THE PROBLEM>
Scan the entries below. List each line with "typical".

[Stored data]
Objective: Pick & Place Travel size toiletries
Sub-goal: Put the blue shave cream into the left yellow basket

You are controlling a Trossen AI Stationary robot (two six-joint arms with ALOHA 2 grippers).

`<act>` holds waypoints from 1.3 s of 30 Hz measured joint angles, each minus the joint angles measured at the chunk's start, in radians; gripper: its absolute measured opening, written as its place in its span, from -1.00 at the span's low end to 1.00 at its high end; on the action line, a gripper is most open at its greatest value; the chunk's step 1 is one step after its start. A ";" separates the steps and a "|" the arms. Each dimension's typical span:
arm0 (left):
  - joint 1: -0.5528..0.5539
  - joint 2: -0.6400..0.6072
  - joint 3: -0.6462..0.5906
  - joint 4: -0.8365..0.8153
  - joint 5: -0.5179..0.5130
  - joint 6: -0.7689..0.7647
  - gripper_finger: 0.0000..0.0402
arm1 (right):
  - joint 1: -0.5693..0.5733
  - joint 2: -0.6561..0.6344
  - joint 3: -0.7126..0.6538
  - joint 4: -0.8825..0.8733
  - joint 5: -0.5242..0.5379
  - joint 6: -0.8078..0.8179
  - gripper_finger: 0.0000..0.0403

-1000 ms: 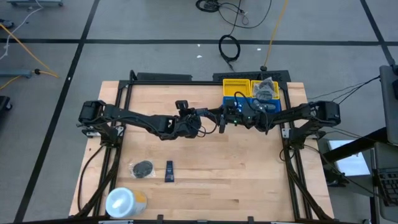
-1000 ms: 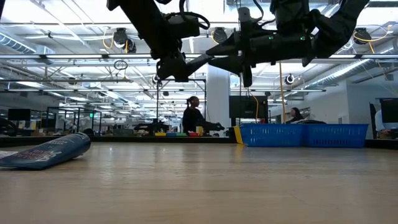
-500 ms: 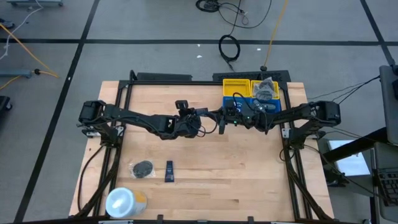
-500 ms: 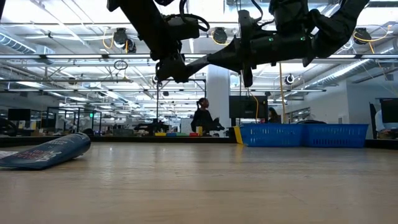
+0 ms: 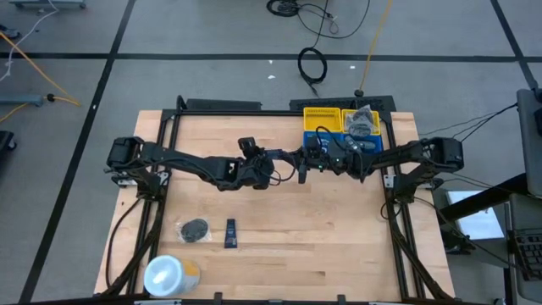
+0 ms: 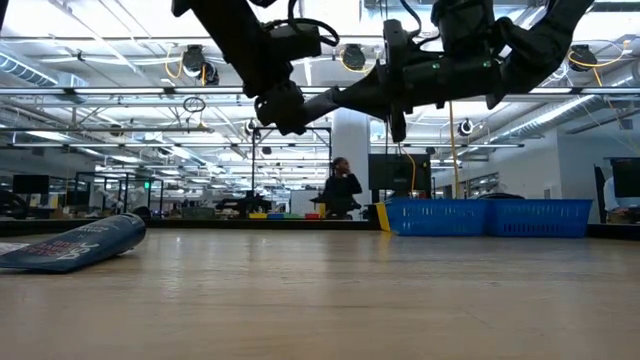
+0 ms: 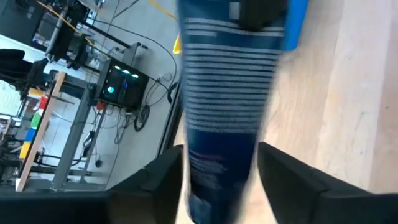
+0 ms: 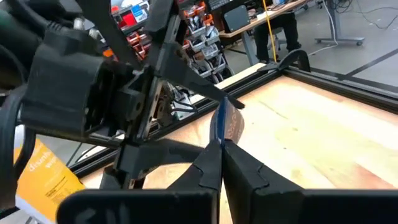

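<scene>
Left gripper (image 5: 282, 161) mid-table, raised, fingers (image 7: 155, 186) spread beside the navy tube (image 7: 227, 118), clear of it. Right gripper (image 8: 219, 158) meets it, clamped on that tube's flat end. 1 grey round piece (image 5: 194, 229) and 1 dark tube (image 5: 230, 233) lie near the front-left of the table (image 5: 322, 229).

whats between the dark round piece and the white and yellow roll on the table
Nothing: in the high view bare wood separates the dark round piece from the white-and-yellow roll.

Cut off by the frame edges above the blue bin (image 6: 489, 216) in the low view: both arms. Blurred and cropped in the left wrist view: navy tube (image 7: 230, 93), label print unreadable. Too small to identify: bin contents (image 5: 362, 122).
</scene>
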 joint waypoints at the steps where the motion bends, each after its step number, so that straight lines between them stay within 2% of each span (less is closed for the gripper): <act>1: 0.000 0.000 0.000 -0.005 0.000 -0.001 0.04 | -0.004 0.000 0.000 -0.001 0.000 0.000 -1.00; 3: 0.000 -0.003 0.000 -0.026 -0.013 -0.001 0.15 | -0.012 0.000 0.000 -0.007 0.000 0.000 -1.00; 6: 0.000 -0.013 0.000 -0.048 -0.094 -0.033 0.26 | -0.023 0.000 0.000 -0.022 0.002 0.000 -1.00; 10: 0.002 -0.049 0.000 -0.119 -0.162 -0.082 0.34 | -0.040 -0.001 0.000 -0.044 -0.001 0.000 -1.00; 20: 0.008 -0.091 0.001 -0.316 -0.152 -0.232 0.27 | -0.148 -0.119 -0.001 -0.246 0.003 -0.046 -1.00; 24: 0.008 -0.091 0.001 -0.371 -0.133 -0.300 0.27 | -0.215 -0.191 -0.001 -0.397 0.027 -0.075 -1.00; 29: 0.008 -0.091 0.001 -0.379 -0.108 -0.338 0.26 | -0.301 -0.282 -0.001 -0.562 0.109 -0.117 -1.00; 39: 0.008 -0.091 0.001 -0.368 -0.072 -0.361 0.26 | -0.478 -0.374 -0.001 -0.751 0.109 -0.128 -1.00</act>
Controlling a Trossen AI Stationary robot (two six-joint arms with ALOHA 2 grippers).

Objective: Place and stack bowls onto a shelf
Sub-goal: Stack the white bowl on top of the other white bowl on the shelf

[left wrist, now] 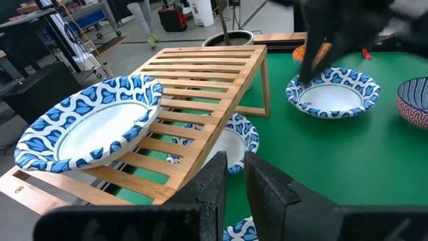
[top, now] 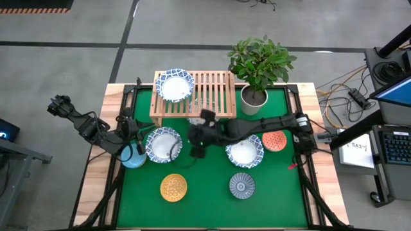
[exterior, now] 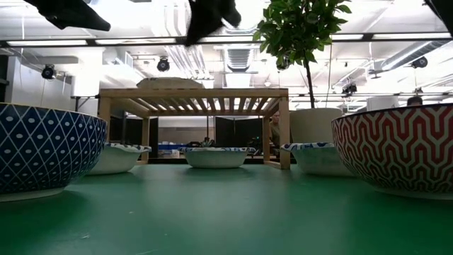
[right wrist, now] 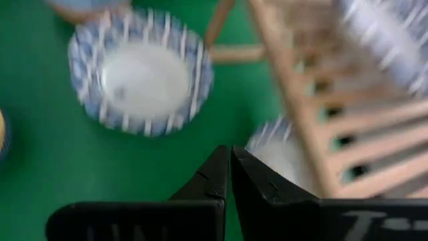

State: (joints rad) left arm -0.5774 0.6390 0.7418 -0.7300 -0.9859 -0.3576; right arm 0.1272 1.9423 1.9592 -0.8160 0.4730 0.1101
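Note:
The light-wood shelf (top: 205, 96) stands at the table's far side. One white blue-rimmed bowl (top: 174, 85) sits on its slatted top, tilted in the left wrist view (left wrist: 90, 127). Another (left wrist: 237, 137) rests on the table under the shelf. Two more white bowls (top: 164, 144) (top: 244, 152) rest on the green mat. My right gripper (top: 196, 151) hovers shut between them, in front of the shelf (right wrist: 231, 161). My left gripper (left wrist: 235, 171), open by a narrow gap, hangs over the left white bowl's near-left rim. Both grippers are empty.
A light-blue bowl (top: 133, 156) sits by the left gripper. An orange-red bowl (top: 275, 141) sits right of the white one. A mustard-yellow bowl (top: 173, 187) and a grey-blue bowl (top: 242, 185) are near the front edge. A potted plant (top: 257, 70) stands right of the shelf.

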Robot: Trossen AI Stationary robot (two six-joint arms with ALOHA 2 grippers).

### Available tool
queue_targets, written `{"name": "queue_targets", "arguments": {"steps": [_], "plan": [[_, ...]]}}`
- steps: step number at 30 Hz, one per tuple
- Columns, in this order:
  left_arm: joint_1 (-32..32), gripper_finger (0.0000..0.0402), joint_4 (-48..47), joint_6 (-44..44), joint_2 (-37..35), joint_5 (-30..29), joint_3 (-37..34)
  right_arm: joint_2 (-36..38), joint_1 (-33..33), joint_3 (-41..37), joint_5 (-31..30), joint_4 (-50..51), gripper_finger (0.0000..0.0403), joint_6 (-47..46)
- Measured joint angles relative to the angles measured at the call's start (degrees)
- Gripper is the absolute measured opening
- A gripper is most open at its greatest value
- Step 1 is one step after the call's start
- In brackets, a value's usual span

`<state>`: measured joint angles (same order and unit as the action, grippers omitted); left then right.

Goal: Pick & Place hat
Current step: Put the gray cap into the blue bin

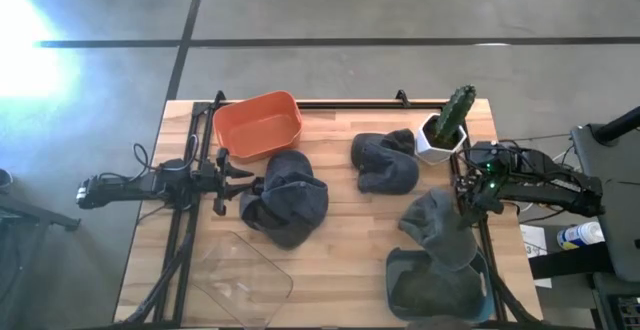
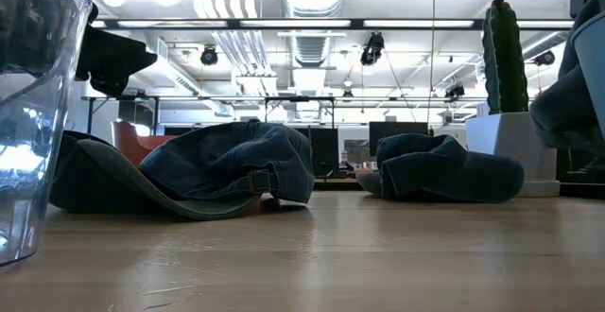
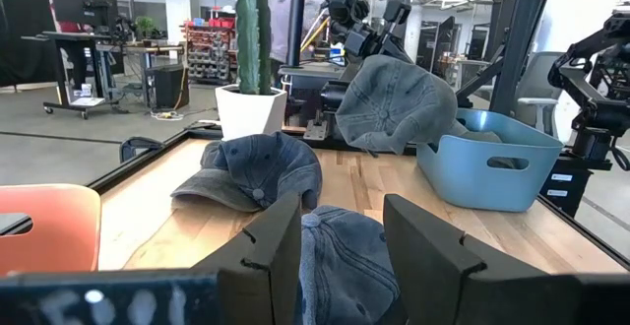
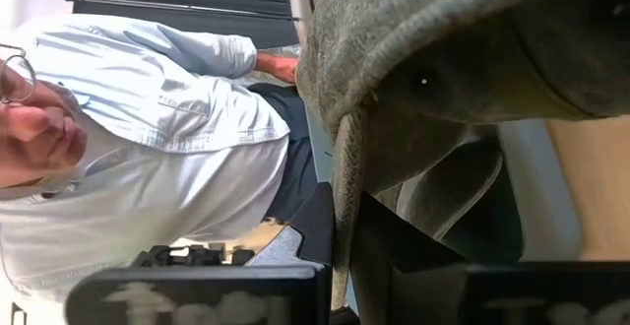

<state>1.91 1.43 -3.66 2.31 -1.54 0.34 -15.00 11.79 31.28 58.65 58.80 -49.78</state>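
We see the right claw clenched on the brim of a grey hat, which hangs off the surface just above the blue bin at the near right corner. In the left wrist view the grey hat dangles beside and partly over the bin, and another hat already lies inside the bin. In the right wrist view the hat's fabric fills the frame, with its brim pinched between the dark fingers, and a person in a light blue shirt shows behind it.

The left claw hovers at the left side with its fingers spread wide, released, right at the edge of a dark denim hat lying on the surface. A second dark hat lies near the middle, beside a cactus in a white pot. An orange bin sits at the far edge, and a clear container sits at the near left.
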Motion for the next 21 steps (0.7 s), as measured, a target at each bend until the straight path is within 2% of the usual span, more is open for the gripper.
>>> {"name": "queue_targets", "arguments": {"steps": [21], "plan": [[0.00, 0.0140, 0.00, -0.02, 0.00, 0.00, 0.00, -1.81, -0.02, -3.25, 1.04, -8.83, 0.0013, -0.56]]}}
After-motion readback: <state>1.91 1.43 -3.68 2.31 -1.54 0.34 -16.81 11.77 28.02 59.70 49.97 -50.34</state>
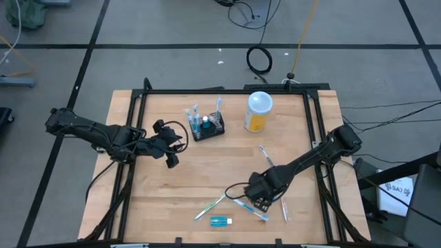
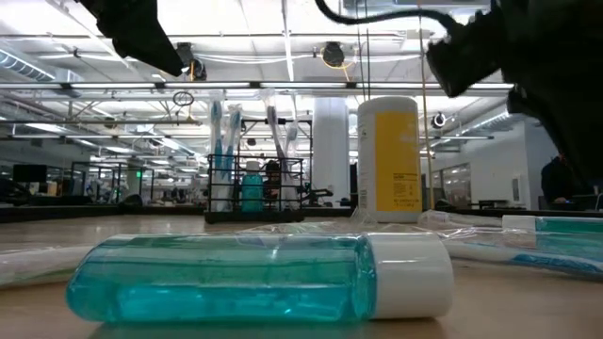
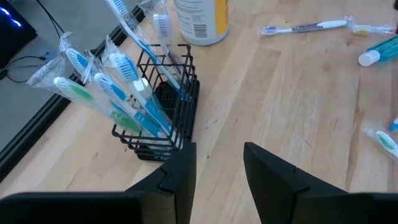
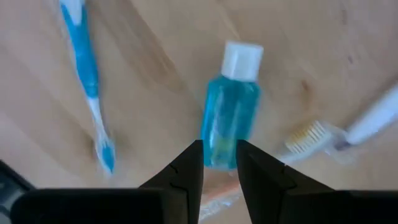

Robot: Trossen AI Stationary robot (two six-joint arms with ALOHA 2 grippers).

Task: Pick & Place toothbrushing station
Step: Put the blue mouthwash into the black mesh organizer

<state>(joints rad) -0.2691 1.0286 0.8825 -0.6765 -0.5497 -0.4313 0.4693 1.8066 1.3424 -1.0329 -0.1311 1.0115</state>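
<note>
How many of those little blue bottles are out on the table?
2 blue bottles: one lies near the table's front edge, ahead of the right gripper; one stands in the black rack. More may be hidden.

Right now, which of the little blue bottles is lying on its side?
The blue bottle with the white cap at the table's near edge lies flat on the wood, below the right end effector. The other blue bottle stands upright inside the black rack.
</note>
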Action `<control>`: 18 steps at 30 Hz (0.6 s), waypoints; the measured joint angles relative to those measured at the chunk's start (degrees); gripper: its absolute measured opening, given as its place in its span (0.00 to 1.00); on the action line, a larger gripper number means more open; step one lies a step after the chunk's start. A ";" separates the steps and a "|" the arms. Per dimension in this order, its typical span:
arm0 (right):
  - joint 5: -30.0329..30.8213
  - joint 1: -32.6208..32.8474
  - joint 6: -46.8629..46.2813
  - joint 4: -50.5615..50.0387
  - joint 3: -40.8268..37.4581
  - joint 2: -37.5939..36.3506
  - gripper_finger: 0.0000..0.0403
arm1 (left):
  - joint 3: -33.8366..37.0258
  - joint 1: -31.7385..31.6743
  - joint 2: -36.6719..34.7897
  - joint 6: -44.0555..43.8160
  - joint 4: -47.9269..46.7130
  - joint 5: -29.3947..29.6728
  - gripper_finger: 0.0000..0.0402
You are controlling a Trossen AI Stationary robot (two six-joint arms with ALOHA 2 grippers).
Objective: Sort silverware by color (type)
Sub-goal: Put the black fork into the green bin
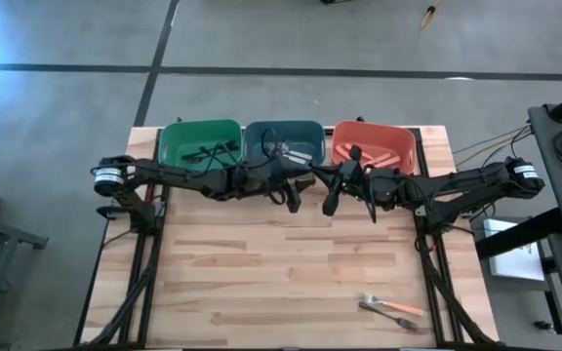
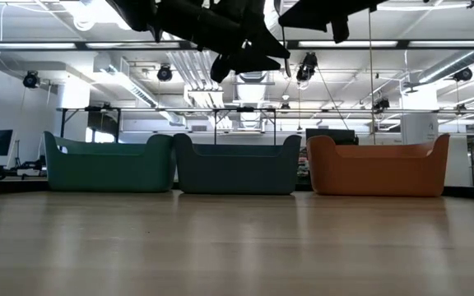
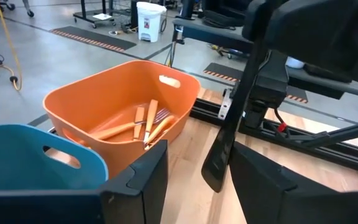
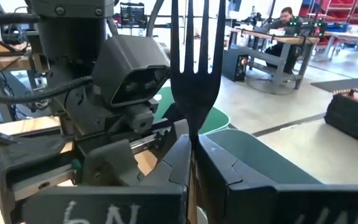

ANSWER BOX>
`<act>` holds waypoints from 1.3 s of 30 Hz measured joint angles, each minus the joint angles measured at the chunk's start, in radians; gripper: its absolute measured opening, written as its place in its span, from -1.00 at the span's low end to 1.00 at its high end; on the action line, a gripper is most open at its greatest value; the chunk's step 1 is one step after its start. A ";" separates the steps and a "|" the arms. Each dimension's typical span:
Action `<control>`: 18 steps at 30 Hz (0.6 s), waypoints; the measured joint angles relative to those measured at the chunk's start (degrees); gripper: its absolute measured opening, given as its place in its span (0.00 to 1.00); on the action line, a larger gripper number means more open; step one lies a step after the chunk's start. A ";" separates the steps and a "|" the arms. Per dimension in this order, its typical span:

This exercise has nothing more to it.